HRW: 'Litany' Of Human Rights Crises In 2022 Opens Way For New Leadership Model

Police and forensics experts examine a mass grave found in the Donetsk region of Ukraine in October 2022.

The human rights crises that unfolded in 2022 caused immense human suffering but also opened new opportunities for global leadership on human rights, the acting executive director of Human Rights Watch (HRW) said on January 12 as the organization released its annual world report on human rights.

Tirana Hassan referred to a new model for global leadership on human rights in her introduction to the Human Rights Watch World Report 2023, saying that in a world in which power has shifted, it is no longer possible to rely on a small group of governments in the northern part of the globe to defend human rights.

The responsibility must fall on individual countries -- big and small -- to apply a human rights framework to their policies and then work with each other to protect and promote human rights, she said.

"The past year has demonstrated that all governments bear the responsibility of protesting human rights around the world," Hassan said. "Against a backdrop of shifting power, there is more space, not less, for states to stand up for human rights as new coalitions and new voices of leadership emerge."

The 712-page report looks at the state of human rights in nearly 100 countries where the independent international organization works.

It cites atrocities committed by Russia in its war in Ukraine, China's treatment of Uyghurs, actions by the Taliban that have put millions of Afghans at risk of starvation, and protests in Iran prompted by opposition to the mandatory hijab for women as among the "litany of human rights crises in 2022."

Hassan said the world's mobilization around Russia's war in Ukraine "reminds us of the extraordinary potential when governments realize their human rights obligations on a global scale."

Moscow has accompanied its brutal military actions in Ukraine with a crackdown on human rights and anti-war activists, "throttling dissent and any criticism of Putin’s rule," she said.

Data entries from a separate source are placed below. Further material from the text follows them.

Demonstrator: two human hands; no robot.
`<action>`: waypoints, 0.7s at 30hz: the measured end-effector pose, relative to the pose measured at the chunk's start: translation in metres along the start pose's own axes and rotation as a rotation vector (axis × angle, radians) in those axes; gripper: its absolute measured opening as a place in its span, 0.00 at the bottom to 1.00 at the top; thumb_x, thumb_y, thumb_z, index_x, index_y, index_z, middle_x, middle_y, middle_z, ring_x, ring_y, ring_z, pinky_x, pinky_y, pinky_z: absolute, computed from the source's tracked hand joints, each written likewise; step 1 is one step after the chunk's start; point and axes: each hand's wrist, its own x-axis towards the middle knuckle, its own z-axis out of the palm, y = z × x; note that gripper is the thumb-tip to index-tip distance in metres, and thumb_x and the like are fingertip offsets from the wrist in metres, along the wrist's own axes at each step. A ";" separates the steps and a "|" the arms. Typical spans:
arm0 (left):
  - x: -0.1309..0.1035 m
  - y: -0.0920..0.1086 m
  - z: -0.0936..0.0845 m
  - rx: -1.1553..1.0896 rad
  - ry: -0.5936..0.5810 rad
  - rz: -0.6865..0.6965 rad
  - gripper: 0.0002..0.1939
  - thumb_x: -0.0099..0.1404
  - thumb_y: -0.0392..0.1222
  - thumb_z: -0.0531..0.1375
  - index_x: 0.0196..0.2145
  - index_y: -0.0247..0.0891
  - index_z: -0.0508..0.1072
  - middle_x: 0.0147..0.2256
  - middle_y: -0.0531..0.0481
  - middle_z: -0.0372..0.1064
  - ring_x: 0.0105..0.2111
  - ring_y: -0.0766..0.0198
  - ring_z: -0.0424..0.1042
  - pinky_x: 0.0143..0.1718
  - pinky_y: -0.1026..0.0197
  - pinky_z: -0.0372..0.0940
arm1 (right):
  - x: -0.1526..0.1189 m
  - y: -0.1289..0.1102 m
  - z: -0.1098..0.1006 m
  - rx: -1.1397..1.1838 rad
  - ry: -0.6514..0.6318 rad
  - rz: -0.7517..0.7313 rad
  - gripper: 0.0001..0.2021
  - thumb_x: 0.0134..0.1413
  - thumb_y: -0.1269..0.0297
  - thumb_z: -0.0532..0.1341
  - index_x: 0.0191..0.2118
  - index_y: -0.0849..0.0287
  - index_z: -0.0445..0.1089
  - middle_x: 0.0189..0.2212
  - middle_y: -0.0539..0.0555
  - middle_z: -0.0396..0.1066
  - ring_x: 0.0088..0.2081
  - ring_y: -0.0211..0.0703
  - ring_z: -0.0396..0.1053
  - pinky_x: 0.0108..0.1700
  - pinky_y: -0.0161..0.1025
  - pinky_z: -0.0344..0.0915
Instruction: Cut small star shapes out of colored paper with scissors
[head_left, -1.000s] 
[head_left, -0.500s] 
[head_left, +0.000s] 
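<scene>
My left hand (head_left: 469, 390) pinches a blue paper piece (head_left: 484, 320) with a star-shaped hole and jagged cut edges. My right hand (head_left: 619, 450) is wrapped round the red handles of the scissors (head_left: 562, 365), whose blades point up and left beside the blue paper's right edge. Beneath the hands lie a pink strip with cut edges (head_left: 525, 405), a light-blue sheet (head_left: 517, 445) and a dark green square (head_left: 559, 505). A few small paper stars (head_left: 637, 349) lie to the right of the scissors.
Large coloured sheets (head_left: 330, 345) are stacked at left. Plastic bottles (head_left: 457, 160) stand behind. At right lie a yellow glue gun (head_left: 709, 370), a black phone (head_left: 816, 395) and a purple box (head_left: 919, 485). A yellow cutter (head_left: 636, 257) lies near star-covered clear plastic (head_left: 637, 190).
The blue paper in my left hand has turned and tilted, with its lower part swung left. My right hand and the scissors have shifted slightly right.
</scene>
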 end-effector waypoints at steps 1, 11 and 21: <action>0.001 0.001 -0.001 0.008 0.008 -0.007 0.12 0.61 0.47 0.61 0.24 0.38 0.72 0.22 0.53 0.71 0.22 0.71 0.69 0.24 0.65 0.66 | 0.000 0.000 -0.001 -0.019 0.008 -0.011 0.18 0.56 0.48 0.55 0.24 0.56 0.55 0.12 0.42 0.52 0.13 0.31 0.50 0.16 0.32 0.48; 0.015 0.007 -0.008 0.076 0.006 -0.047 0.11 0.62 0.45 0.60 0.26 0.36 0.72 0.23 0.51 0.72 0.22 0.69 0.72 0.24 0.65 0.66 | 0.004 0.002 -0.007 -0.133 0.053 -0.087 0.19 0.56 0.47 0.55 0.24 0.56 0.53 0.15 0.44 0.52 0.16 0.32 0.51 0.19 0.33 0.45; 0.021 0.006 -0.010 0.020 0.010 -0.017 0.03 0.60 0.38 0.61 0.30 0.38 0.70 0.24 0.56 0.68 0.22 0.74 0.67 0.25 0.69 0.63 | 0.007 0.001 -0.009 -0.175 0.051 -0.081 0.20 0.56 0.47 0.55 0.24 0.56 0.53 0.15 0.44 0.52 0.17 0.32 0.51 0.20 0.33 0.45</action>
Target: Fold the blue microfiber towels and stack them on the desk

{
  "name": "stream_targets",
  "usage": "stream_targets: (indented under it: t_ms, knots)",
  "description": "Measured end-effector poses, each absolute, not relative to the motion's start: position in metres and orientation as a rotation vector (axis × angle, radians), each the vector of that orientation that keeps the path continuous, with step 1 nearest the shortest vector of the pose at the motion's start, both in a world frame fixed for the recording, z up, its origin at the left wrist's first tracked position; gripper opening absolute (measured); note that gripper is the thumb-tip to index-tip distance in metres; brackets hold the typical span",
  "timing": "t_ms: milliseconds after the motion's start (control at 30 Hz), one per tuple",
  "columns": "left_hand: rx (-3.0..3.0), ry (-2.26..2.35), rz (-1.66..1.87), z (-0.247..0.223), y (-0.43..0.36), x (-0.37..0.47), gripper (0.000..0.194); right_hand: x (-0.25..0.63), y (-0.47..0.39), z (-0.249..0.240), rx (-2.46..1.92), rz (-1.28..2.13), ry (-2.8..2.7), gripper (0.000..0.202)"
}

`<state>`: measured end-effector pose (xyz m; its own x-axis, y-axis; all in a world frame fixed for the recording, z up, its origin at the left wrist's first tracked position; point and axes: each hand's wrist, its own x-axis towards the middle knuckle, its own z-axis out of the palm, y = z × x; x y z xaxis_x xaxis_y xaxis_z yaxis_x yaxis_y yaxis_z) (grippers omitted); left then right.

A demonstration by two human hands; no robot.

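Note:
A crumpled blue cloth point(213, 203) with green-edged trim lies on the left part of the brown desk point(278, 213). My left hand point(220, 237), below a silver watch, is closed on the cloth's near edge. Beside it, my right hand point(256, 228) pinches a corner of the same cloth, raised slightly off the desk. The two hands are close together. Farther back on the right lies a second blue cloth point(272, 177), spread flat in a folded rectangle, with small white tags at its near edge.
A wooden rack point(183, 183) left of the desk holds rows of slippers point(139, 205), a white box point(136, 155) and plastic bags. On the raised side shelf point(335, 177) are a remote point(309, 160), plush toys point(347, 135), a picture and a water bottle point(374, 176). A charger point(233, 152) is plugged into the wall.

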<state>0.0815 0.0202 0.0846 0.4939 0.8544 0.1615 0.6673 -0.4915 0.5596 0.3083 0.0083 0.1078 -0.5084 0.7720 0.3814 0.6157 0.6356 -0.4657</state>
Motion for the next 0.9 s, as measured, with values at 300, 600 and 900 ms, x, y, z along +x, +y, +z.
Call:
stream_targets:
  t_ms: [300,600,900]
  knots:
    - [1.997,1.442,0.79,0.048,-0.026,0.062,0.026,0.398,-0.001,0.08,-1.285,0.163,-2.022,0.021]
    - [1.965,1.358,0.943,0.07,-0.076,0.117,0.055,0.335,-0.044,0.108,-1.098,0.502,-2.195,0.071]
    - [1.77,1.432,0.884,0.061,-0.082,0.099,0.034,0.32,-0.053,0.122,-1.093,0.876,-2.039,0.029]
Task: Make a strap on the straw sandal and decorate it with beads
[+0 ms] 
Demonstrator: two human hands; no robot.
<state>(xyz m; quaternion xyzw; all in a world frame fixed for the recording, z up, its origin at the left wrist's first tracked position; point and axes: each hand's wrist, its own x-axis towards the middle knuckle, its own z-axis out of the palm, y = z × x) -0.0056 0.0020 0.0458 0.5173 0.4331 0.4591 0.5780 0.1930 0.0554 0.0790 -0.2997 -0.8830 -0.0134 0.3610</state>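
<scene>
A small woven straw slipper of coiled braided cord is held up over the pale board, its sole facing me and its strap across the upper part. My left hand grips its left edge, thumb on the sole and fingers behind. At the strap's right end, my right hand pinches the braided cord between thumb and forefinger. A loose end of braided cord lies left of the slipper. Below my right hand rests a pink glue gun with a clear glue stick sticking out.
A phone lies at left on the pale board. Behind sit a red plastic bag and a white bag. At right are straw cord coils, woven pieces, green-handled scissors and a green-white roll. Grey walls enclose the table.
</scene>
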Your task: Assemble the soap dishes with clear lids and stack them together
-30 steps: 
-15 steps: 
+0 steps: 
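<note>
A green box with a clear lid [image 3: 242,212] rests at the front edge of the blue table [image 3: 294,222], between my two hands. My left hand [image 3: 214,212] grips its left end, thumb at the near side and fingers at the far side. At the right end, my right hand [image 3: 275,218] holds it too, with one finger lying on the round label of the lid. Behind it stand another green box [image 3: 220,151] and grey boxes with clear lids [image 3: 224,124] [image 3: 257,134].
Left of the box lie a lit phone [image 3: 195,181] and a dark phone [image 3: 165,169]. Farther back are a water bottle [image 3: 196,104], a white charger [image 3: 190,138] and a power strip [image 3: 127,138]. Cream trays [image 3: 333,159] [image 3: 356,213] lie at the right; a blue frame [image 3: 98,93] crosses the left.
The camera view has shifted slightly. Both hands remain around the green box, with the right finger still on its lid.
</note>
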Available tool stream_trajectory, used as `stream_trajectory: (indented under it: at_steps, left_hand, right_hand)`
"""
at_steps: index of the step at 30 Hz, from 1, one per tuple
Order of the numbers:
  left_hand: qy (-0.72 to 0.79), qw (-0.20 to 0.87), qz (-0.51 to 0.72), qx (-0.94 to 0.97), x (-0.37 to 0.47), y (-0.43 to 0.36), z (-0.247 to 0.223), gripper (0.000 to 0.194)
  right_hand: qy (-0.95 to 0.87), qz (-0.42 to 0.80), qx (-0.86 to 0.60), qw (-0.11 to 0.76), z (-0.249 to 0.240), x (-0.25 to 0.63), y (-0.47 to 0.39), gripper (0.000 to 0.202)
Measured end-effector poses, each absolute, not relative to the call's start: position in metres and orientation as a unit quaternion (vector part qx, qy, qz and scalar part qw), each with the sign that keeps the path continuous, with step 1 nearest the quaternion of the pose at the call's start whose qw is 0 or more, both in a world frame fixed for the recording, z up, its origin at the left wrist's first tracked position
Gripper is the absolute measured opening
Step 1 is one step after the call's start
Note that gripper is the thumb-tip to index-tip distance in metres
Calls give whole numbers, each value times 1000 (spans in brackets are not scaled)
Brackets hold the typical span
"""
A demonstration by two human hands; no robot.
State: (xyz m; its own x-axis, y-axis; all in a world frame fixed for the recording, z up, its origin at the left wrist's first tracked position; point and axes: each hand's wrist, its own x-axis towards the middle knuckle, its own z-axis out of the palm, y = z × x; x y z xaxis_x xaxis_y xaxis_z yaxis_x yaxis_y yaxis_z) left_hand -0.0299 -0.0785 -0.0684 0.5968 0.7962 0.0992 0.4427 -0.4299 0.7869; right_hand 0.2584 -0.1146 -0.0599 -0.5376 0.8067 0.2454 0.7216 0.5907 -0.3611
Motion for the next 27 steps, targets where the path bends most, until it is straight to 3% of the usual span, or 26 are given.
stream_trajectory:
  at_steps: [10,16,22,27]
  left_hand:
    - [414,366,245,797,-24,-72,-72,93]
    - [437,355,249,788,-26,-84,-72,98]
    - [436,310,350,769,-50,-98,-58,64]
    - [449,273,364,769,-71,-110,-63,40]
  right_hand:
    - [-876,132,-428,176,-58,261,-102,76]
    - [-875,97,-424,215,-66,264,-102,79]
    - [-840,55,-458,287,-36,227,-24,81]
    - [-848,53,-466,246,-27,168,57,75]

But one positive outcome of Russia's actions has been to activate the full global human rights system created to deal with such crises.

This extraordinary response showed what is possible for accountability, but the challenge will be for governments to "replicate the best of the international response in Ukraine and scale up the political will to address other crises around the world until there is meaningful human rights improvement."

On Iran, she said the protests against the mandatory use of the hijab are just the most visible symbol of repression.

"The demand for equality triggered by women and schoolgirls has morphed into a nationwide movement by the Iranian people against a government that has systematically denied them their rights, mismanaged the economy, and driven people into poverty," she said.

Hassan also blasted U.S. President Joe Biden, who she said "eviscerated" his pledge to make Saudi Arabia a "pariah state" over its human rights record with a "bro-like fist bump with Saudi Arabia's Mohammed Bin Salman."

She also said the Biden administration, despite its rhetoric about prioritizing democracy and human rights in Asia, has tempered criticism of abuses and increasing authoritarianism in India, Thailand, the Philippines, and elsewhere in Southeast Asia for security and economic reasons.